Exercise instructions. Go through the data that follows and restate each line exactly as it reads.

Data provided.
__________________________________________________

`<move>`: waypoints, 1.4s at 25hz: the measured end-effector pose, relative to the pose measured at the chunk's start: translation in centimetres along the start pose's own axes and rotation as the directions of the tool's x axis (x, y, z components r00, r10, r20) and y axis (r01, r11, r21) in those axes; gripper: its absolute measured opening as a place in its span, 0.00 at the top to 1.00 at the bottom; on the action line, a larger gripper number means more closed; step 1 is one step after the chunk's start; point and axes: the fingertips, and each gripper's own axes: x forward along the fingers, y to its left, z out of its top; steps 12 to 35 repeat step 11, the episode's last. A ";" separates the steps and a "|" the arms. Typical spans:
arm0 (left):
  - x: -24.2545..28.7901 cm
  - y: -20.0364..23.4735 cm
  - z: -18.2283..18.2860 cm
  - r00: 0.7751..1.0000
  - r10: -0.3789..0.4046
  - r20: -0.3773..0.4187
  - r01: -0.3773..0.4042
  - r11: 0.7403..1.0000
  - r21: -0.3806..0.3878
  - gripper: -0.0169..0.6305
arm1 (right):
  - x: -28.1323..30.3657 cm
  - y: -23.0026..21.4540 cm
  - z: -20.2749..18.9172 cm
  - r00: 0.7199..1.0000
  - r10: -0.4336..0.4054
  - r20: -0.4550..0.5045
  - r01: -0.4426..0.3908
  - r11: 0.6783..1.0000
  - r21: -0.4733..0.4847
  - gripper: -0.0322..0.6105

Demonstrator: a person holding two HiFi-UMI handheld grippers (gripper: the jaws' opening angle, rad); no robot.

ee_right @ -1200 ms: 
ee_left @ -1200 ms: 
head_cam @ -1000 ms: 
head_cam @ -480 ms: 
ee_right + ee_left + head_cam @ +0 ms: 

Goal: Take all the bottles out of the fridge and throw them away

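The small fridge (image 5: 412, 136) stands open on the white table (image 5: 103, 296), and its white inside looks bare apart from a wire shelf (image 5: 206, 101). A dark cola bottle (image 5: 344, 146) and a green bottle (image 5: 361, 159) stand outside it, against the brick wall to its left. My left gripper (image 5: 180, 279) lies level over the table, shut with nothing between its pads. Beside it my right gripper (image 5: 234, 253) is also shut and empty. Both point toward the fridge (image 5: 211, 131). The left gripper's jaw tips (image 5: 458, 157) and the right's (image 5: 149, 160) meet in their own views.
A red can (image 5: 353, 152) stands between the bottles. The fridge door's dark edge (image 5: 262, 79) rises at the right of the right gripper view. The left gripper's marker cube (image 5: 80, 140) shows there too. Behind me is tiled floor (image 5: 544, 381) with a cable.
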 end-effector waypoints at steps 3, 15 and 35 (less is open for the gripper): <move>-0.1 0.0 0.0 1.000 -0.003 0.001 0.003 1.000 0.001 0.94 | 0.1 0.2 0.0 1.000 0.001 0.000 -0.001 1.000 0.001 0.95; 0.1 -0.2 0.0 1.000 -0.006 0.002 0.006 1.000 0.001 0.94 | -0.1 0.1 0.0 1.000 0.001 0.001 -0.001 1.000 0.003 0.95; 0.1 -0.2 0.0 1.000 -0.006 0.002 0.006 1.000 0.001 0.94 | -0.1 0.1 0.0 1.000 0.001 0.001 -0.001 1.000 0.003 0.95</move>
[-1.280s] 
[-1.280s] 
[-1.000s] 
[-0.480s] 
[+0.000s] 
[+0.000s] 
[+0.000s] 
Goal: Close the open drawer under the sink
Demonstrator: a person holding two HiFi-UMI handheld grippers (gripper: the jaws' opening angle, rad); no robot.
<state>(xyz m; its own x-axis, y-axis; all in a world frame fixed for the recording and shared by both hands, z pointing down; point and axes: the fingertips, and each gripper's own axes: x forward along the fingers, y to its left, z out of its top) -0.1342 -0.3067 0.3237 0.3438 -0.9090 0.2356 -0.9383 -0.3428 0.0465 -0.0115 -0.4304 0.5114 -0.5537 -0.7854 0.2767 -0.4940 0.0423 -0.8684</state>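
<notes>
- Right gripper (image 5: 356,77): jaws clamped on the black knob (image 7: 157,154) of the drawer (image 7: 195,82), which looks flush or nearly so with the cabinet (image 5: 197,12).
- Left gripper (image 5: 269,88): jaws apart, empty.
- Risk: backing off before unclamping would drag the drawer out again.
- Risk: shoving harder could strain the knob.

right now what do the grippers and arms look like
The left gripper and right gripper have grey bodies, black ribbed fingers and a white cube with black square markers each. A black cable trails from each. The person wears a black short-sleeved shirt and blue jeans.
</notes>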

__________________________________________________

Result for this task.
`<move>`: waypoints, 1.4s at 25hz: the measured end-effector pose, relative to the pose measured at the chunk's start: translation in centimetres along the start pose's own axes and rotation as the directions of the tool's x axis (x, y, z components r00, r10, r20) and y axis (r01, r11, r21) in those axes; gripper: its absolute measured opening as a place in its span, 0.00 at the top to 1.00 at the bottom; on the action line, a larger gripper number means more closed; step 1 is one step after the chunk's start; point and axes: the fingertips, and each gripper's own axes: x forward along the fingers, y to its left, z out of its top; steps 12 to 35 repeat step 11, the episode's last. A ";" separates the steps and a "|" the arms. Typical spans:
arm0 (left):
  - x: -24.2545..28.7901 cm
  - y: -20.0364..23.4735 cm
  - z: -18.2283..18.2860 cm
  - r00: 0.7751..1.0000
  - r10: -0.3789..0.4046
  - r20: -0.3773..0.4187
  - r01: -0.3773..0.4042
  - r11: 0.7403..1.0000
  - r21: -0.3806..0.3878
  - gripper: -0.0169..0.6305
arm1 (right):
  - x: -28.1323..30.3657 cm
  - y: -23.0026..21.4540 cm
  - z: -20.2749..18.9172 cm
  - r00: 0.7199..1.0000
  - r10: -0.4336..0.4054
  - r20: -0.4550..0.5045
  - r01: -0.4426..0.3908
  - r11: 0.6783..1.0000
  - r21: -0.4733..0.4847
  - gripper: -0.0322..0.6105

Demonstrator: a person holding two HiFi-UMI handheld grippers (gripper: the jaws' opening angle, rad); no robot.

ee_right @ -1200 ms: 
ee_left @ -1200 ms: 
head_cam @ -1000 ms: 
head_cam @ -480 ms: 
ee_right + ee_left + head_cam @ +0 ms: 

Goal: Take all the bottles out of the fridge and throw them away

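The small fridge (image 5: 412, 136) stands open on the white table (image 5: 103, 296), and its white inside looks bare apart from a wire shelf (image 5: 206, 101). A dark cola bottle (image 5: 344, 146) and a green bottle (image 5: 361, 159) stand outside it, against the brick wall to its left. My left gripper (image 5: 180, 279) lies level over the table, shut with nothing between its pads. Beside it my right gripper (image 5: 234, 253) is also shut and empty. Both point toward the fridge (image 5: 211, 131). The left gripper's jaw tips (image 5: 458, 157) and the right's (image 5: 149, 160) meet in their own views.
A red can (image 5: 353, 152) stands between the bottles. The fridge door's dark edge (image 5: 262, 79) rises at the right of the right gripper view. The left gripper's marker cube (image 5: 80, 140) shows there too. Behind me is tiled floor (image 5: 544, 381) with a cable.
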 end-effector waypoints at steps 3, 15 and 35 (less is open for the gripper): <move>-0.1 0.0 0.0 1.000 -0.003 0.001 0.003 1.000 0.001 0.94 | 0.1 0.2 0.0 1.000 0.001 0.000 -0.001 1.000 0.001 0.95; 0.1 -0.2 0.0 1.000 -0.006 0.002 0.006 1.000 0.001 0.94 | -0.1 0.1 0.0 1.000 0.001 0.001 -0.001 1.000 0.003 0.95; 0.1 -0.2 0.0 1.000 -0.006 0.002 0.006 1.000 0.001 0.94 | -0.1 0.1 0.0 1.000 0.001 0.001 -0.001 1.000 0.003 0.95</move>
[-1.280s] 
[-1.280s] 
[-1.000s] 
[-0.480s] 
[+0.000s] 
[+0.000s] 
[+0.000s] 
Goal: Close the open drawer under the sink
Demonstrator: a person holding two HiFi-UMI handheld grippers (gripper: the jaws' opening angle, rad); no robot.
<state>(xyz m; its own x-axis, y-axis; all in a world frame fixed for the recording and shared by both hands, z pointing down; point and axes: the fingertips, and each gripper's own axes: x forward along the fingers, y to its left, z out of its top) -0.1342 -0.3067 0.3237 0.3438 -0.9090 0.2356 -0.9383 -0.3428 0.0465 -0.0115 -0.4304 0.5114 -0.5537 -0.7854 0.2767 -0.4940 0.0423 -0.8684</state>
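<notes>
- Right gripper (image 5: 356,77): jaws clamped on the black knob (image 7: 157,154) of the drawer (image 7: 195,82), which looks flush or nearly so with the cabinet (image 5: 197,12).
- Left gripper (image 5: 269,88): jaws apart, empty.
- Risk: backing off before unclamping would drag the drawer out again.
- Risk: shoving harder could strain the knob.

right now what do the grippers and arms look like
The left gripper and right gripper have grey bodies, black ribbed fingers and a white cube with black square markers each. A black cable trails from each. The person wears a black short-sleeved shirt and blue jeans.
</notes>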

The complete answer has now been given.